The founding section director was the ESHL’s deputy director, who authored the prior proposals to the CCTS and was an experienced systematic reviewer with a strong interest in methodology and innovation in review methods. She was joined by two existing library team members with extensive experience in SRs and SR methodologies. This included the expert searcher, who had sustained SR efforts to this point, and the associate director for education and research, who had experience working with many project research teams on their SRs. She also had an interest in growing the skills and knowledge of other EHSL librarians so that they could actively partner on SR teams. The fourth team member would be the new ERS librarian, who began in July 2016, seven months after the official launch of the SR core.

Initially, we set a rate of $103 per hour for librarian expertise for SRs, meta-analyses, and other forms of evidence synthesis. This rate was comparable to rates the other cores charged for services performed by faculty with master’s degrees, such as statisticians or survey designers. Any monies received from our clients would return to the library to fund the ERS librarian’s salary. To further supplement the position, the ERS librarian, when hired, was expected to seek out partnerships with researchers or project groups who would include the librarian’s time in grants and contracts.

To prepare for the launch of the SR Core, we made several process and operational decisions. We decided that all groups who requested help would receive a free two-hour consult with a member of our team, similar to policies established by the other CCTS cores. During the consult, we would help them refine their research questions, educate them about the SR process, encourage them to draft and publish a protocol, and assess their readiness to begin an SR or a scoping review.

We decided that we would not create search strategies for groups in those initial two hours.
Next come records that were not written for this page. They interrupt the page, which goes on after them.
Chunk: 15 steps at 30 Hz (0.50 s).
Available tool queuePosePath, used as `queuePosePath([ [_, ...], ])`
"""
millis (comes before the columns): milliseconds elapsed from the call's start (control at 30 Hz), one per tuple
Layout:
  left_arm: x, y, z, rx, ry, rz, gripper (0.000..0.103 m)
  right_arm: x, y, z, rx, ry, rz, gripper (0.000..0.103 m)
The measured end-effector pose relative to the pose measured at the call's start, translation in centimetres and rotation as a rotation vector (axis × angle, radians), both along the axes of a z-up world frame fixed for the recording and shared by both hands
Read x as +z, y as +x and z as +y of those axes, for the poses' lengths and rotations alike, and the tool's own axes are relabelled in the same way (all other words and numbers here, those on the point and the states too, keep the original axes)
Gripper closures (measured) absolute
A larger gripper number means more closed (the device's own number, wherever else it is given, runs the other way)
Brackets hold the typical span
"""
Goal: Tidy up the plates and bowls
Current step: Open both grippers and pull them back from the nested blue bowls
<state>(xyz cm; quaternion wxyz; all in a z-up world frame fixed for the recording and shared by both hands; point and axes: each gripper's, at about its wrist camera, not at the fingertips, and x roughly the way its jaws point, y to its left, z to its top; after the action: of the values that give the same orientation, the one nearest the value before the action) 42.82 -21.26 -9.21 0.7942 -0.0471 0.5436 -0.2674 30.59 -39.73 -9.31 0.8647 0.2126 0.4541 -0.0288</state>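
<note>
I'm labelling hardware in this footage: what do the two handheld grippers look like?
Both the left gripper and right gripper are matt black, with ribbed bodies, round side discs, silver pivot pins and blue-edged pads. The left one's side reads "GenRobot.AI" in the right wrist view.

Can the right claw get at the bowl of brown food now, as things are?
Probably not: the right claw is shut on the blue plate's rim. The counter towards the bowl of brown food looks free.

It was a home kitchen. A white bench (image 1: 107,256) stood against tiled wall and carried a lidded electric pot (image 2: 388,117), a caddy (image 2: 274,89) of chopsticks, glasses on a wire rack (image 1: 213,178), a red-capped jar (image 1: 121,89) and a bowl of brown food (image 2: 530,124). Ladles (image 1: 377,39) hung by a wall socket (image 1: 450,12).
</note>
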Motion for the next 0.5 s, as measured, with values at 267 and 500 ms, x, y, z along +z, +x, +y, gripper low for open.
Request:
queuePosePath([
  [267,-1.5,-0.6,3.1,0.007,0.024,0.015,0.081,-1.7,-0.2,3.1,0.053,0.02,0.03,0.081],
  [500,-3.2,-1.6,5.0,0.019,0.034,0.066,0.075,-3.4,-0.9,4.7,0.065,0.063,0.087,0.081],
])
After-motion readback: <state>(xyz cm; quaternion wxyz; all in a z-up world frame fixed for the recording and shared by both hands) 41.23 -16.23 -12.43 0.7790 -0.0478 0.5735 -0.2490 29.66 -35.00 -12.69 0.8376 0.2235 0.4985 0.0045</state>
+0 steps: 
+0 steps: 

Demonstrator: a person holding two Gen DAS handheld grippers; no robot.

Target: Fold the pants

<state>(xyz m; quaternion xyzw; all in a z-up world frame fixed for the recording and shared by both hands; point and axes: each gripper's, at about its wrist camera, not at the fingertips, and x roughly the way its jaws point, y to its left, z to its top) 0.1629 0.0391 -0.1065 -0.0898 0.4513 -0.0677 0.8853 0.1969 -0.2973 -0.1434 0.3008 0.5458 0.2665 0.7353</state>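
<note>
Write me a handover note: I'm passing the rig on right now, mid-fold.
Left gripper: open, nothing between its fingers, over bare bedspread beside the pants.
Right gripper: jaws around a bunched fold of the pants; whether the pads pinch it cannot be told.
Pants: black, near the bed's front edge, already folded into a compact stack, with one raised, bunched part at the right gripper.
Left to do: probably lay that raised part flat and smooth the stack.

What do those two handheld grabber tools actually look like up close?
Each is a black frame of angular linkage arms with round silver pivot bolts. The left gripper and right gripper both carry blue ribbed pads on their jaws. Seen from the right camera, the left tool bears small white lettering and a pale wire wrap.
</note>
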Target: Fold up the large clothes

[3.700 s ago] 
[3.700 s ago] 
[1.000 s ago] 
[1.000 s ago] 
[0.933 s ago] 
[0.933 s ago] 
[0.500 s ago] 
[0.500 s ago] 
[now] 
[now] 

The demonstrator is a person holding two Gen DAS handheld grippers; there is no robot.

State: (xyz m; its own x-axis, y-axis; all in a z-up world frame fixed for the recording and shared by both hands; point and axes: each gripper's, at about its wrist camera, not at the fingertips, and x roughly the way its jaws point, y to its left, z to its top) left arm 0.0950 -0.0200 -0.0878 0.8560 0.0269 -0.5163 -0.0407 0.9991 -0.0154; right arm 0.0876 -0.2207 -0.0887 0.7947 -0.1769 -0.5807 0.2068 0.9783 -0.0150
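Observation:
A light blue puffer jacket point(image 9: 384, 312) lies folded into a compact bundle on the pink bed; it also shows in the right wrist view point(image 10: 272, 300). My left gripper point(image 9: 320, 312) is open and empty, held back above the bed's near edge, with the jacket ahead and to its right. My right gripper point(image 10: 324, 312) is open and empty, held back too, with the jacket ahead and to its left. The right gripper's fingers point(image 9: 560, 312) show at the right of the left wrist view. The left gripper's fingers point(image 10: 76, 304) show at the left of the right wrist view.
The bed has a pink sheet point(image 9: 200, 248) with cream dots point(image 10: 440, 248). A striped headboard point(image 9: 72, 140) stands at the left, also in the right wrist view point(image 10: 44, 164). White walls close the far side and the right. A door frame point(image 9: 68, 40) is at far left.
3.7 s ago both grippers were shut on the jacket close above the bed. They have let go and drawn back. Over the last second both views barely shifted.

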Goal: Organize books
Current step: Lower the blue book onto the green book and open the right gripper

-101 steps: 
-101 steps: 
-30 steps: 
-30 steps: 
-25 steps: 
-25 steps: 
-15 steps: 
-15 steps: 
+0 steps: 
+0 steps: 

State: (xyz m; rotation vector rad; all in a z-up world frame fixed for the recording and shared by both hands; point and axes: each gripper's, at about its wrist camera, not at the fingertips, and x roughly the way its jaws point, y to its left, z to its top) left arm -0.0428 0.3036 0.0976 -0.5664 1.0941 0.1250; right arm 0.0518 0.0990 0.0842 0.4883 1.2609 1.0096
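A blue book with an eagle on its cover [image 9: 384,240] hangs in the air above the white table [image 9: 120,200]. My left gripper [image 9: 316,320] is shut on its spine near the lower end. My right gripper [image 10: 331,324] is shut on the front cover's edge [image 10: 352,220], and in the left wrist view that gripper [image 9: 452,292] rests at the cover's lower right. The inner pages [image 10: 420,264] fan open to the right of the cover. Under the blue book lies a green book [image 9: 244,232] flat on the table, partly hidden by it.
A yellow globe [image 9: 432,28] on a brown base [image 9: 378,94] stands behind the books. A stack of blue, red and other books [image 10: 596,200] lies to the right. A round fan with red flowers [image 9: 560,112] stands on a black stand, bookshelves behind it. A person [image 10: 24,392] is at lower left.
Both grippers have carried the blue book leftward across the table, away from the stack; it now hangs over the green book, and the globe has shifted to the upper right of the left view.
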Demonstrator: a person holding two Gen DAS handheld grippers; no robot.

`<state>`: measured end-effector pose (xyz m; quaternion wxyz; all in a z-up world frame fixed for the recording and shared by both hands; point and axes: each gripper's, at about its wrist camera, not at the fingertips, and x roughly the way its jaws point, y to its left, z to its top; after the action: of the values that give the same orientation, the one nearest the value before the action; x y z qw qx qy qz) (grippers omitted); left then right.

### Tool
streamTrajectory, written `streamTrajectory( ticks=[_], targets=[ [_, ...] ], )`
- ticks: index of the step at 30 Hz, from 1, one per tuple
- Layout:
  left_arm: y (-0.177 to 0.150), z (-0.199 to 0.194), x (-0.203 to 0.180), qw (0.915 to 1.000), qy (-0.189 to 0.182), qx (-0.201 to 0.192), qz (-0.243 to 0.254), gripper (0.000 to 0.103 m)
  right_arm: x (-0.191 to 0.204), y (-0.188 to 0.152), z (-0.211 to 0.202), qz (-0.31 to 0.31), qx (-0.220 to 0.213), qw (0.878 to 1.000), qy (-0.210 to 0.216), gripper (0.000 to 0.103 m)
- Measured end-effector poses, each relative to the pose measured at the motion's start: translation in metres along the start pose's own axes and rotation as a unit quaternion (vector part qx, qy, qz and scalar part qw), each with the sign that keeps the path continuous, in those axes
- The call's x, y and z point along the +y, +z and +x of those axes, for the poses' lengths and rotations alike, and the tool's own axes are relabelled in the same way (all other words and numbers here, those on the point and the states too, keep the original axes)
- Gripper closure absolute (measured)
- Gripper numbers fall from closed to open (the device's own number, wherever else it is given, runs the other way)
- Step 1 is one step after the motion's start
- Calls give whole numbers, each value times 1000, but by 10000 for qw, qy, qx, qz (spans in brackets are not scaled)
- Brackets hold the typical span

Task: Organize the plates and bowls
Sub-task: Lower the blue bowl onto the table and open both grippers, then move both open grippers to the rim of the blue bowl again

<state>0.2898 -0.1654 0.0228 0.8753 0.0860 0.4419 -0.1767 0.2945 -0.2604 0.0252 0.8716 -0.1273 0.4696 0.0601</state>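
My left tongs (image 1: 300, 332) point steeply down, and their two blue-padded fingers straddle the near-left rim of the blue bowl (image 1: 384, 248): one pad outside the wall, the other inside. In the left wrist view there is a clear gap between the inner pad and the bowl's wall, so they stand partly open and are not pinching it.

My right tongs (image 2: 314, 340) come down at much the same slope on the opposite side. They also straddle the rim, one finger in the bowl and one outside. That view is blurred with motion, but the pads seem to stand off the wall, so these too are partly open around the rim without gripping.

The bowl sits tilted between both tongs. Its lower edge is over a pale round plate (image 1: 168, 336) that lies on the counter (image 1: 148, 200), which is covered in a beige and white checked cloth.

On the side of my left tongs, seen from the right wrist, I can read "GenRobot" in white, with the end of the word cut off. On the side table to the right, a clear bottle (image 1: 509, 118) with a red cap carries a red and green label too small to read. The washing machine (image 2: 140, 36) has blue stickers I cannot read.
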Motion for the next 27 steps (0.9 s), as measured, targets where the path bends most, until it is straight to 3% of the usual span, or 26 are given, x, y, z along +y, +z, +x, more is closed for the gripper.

We also decided that if a project used the expertise of the SR Core, then the team member who worked with that project would write the methods section for the manuscript. As a contributing author, they would then get authorship on any publications or presentations about the review, including the protocol, if applicable, and the final paper.

After the initial consult, if we established that project teams needed in-depth search support but neither SRs nor scoping reviews, we decided that we would refer them to the Reference and Instruction Team at the library. If project teams were undertaking an evidence synthesis project but were unable to pay to use the services of the SR Core, then we would direct them toward resources such as the Cochrane Handbook, online tutorials and guides, books about conducting SRs, SR LibGuides, and other documentation to help them learn about the process and requirements of conducting evidence syntheses.

Once the SR Core was fully operational, we recognized that with four team members working on several reviews simultaneously, we needed consistency in our information management. We started by using Google Drive to share and store files and track projects but, after several months, transitioned to Box, the campus-supported online cloud storage and collaboration tool. We developed a common file structure and naming conventions in Box to organize project documents, EndNote libraries, search strategies, and other notes. We developed standard verbiage and templates for communications with clients. We also developed a template for writing protocols and manuscript methodologies to ensure consistency and quality across projects. The increased organization helped us streamline the process from conducting intake interviews to submitting final manuscripts in a way that was thorough and efficient.

We also aimed for efficiency in our workflows as we created search strategies, translated them to different databases, and de-duplicated citations for review by project teams to maximize our time in order to be cost effective. We sought meaningful training opportunities that would increase efficiency, such as incorporating Bramer et al.’s method of using macros to create and translate search strategies [24]. We also used the PRESS guidelines for peer review to formalize our efforts [25]. Because acting as a CCTS core also required contributing to development of innovative methods, we conducted research as we strove to improve our own methods.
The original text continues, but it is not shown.